*** Excerpted records ***
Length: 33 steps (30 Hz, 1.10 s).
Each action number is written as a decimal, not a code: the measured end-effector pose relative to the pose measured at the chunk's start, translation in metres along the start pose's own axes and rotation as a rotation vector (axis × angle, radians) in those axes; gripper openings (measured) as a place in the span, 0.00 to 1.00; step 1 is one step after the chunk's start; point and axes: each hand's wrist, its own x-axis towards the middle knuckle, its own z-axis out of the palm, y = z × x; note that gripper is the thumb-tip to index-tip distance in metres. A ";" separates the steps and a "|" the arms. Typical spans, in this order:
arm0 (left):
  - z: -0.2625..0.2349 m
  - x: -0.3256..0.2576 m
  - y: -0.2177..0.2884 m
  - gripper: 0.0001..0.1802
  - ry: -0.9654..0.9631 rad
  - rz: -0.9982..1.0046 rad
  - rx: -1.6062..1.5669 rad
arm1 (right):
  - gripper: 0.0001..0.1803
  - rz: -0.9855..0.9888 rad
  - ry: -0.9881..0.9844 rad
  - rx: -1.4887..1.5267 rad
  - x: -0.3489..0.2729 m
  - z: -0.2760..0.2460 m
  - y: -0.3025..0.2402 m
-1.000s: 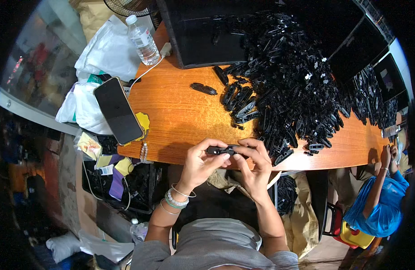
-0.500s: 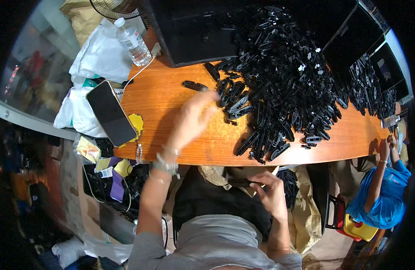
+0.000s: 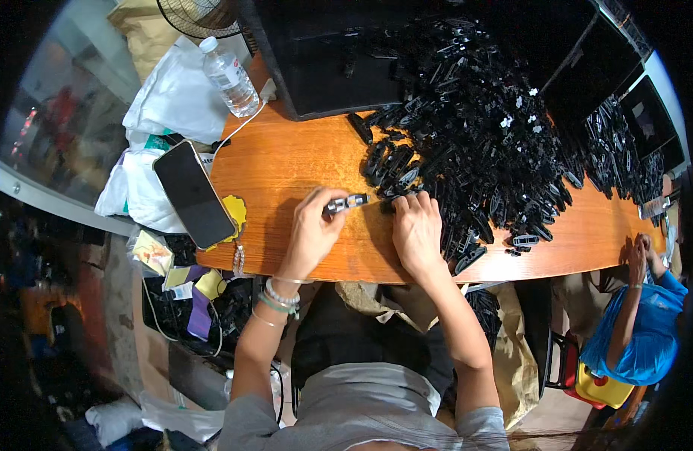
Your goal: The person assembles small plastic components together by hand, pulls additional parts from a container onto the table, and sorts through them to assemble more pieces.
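My left hand (image 3: 314, 234) is over the wooden table with its fingers closed round a small elongated black plastic part (image 3: 349, 203), whose lit side looks greyish. My right hand (image 3: 419, 234) is to its right, back of the hand up, fingers curled down at the near left edge of a large heap of black plastic parts (image 3: 481, 128). A dark piece shows beside its fingertips, but what those fingers grip is hidden. Several longer black parts (image 3: 391, 167) lie loose just beyond both hands.
A smartphone (image 3: 194, 194) lies at the table's left, near a water bottle (image 3: 230, 79) and white plastic bags (image 3: 170, 94). A black bin (image 3: 331, 79) stands behind. Below the table edge is a brown paper bag (image 3: 511, 361). Another person in blue (image 3: 639, 331) sits at far right.
My left hand has drawn back from the heap toward me, now holding a black plastic part. My right hand has risen from above my lap to the heap's edge. The single loose part on the left is gone.
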 end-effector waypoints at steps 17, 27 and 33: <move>-0.001 -0.057 0.018 0.13 -0.105 -0.162 -0.477 | 0.08 -0.044 0.109 0.912 -0.032 -0.048 -0.026; 0.002 -0.062 0.030 0.29 -0.172 -0.368 -0.898 | 0.11 0.072 0.140 0.929 -0.049 -0.058 -0.037; -0.003 -0.059 0.026 0.19 -0.257 -0.249 -0.790 | 0.11 0.061 0.134 0.905 -0.054 -0.060 -0.033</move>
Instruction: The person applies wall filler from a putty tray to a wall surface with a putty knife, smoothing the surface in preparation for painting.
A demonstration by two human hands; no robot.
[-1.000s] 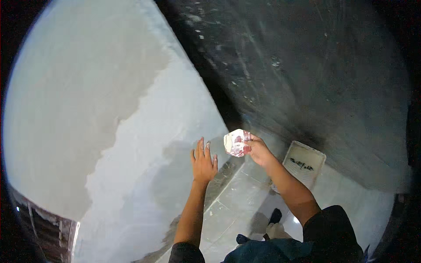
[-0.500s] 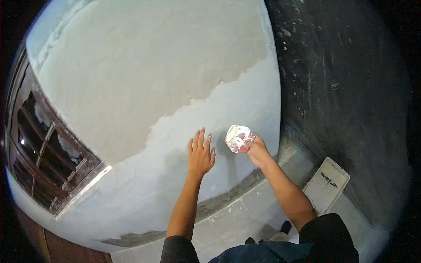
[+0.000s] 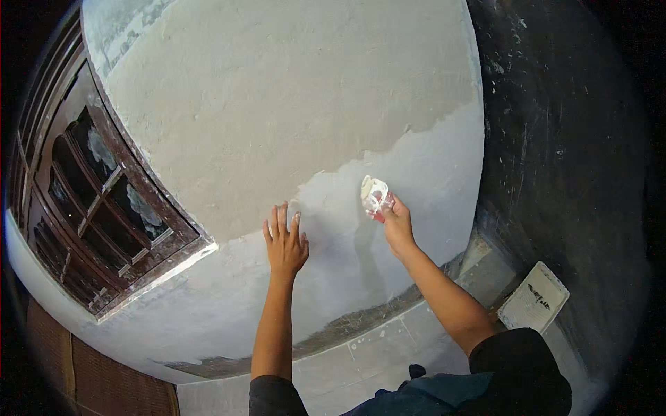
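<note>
In the head view, the fisheye rim cuts off the window [image 3: 118,201] at the left, and the dark wall [image 3: 555,139] at the right fades into black. The person's shirt [image 3: 430,392] hides part of the floor [image 3: 381,350], and a small dark shape [image 3: 416,371] at its edge is hard to make out. The right upper arm and sleeve lie close to the lower part of a pale tray [image 3: 534,298], whose dark markings are blurred.

The right forearm slants up and leftward; the right hand [image 3: 397,225] has its grip closed around a red scraper [image 3: 375,194] smeared with white. The fingers behind the scraper are hidden. The scraper is in front of the pale wall [image 3: 423,173], just below the ragged edge of its beige coat [image 3: 277,104]; whether it touches cannot be told.

The left forearm rises nearly upright. The left hand [image 3: 285,248] has its grip released, fingers apart and pointing up, fingertips overlapping the beige coat's lower edge; contact with the wall is unclear.
</note>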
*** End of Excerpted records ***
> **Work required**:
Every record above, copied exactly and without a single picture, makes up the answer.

> **Result for this task**:
Length: 33 steps (30 Hz, 1.10 s).
Each action number is written as a decimal, not a code: the measured end-effector pose relative to the pose measured at the chunk's start, translation in metres along the start pose's own axes and rotation as a rotation vector (axis × angle, radians) in those axes; gripper openings (measured) as a place in the span, 0.00 to 1.00; step 1 is one step after the chunk's start; point and axes: each hand's wrist, its own x-axis towards the middle knuckle, its own z-axis out of the palm, y = z × x; note that gripper is the thumb-tip to index-tip distance in metres. A ";" separates the steps and a "|" the arms. Typical spans, in this order:
arm0 (left):
  - z: -0.2625..0.2349 m
  - x: -0.3256..0.2576 m
  - y: -0.2177..0.2884 m
  - gripper: 0.0001..0.1802
  - ry: -0.9654..0.9631 rad
  - rz: -0.9982..1.0046 rad
  - rx: -1.6062..1.5669 rad
arm1 (right):
  - gripper: 0.0001..0.1803
  - rz: -0.9855..0.9888 rad
  - ry: -0.9881..0.9844 rad
  - rx: -1.4887..1.5267 rad
  - x: -0.3489..0.2729 m
  - z: -0.2760..0.2460 m
  - y: -0.3025..0.2402 m
-1.000s: 
-0.500s: 
+0.000s: 
Your goal: The person assembles small plastic components together by hand, pulls additional parts from a container onto the table, and sorts through them to assemble more pieces.
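My left hand (image 3: 314, 234) is over the wooden table with its fingers closed round a small elongated black plastic part (image 3: 349, 203), whose lit side looks greyish. My right hand (image 3: 419, 234) is to its right, back of the hand up, fingers curled down at the near left edge of a large heap of black plastic parts (image 3: 481, 128). A dark piece shows beside its fingertips, but what those fingers grip is hidden. Several longer black parts (image 3: 391, 167) lie loose just beyond both hands.
A smartphone (image 3: 194, 194) lies at the table's left, near a water bottle (image 3: 230, 79) and white plastic bags (image 3: 170, 94). A black bin (image 3: 331, 79) stands behind. Below the table edge is a brown paper bag (image 3: 511, 361). Another person in blue (image 3: 639, 331) sits at far right.
My left hand has drawn back from the heap toward me, now holding a black plastic part. My right hand has risen from above my lap to the heap's edge. The single loose part on the left is gone.
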 end-effector waypoints at steps 17, 27 and 33: <move>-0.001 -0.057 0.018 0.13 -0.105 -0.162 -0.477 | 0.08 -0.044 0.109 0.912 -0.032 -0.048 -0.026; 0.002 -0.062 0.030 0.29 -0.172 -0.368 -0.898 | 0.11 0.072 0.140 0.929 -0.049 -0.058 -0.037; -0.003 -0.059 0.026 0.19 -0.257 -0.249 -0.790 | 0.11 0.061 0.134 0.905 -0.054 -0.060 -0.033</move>
Instruction: The person applies wall filler from a putty tray to a wall surface with a putty knife, smoothing the surface in preparation for painting.
A demonstration by two human hands; no robot.
[-1.000s] 
[-0.500s] 
[+0.000s] 
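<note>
In the head view, the fisheye rim cuts off the window [image 3: 118,201] at the left, and the dark wall [image 3: 555,139] at the right fades into black. The person's shirt [image 3: 430,392] hides part of the floor [image 3: 381,350], and a small dark shape [image 3: 416,371] at its edge is hard to make out. The right upper arm and sleeve lie close to the lower part of a pale tray [image 3: 534,298], whose dark markings are blurred.

The right forearm slants up and leftward; the right hand [image 3: 397,225] has its grip closed around a red scraper [image 3: 375,194] smeared with white. The fingers behind the scraper are hidden. The scraper is in front of the pale wall [image 3: 423,173], just below the ragged edge of its beige coat [image 3: 277,104]; whether it touches cannot be told.

The left forearm rises nearly upright. The left hand [image 3: 285,248] has its grip released, fingers apart and pointing up, fingertips overlapping the beige coat's lower edge; contact with the wall is unclear.
</note>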

The exercise is now complete.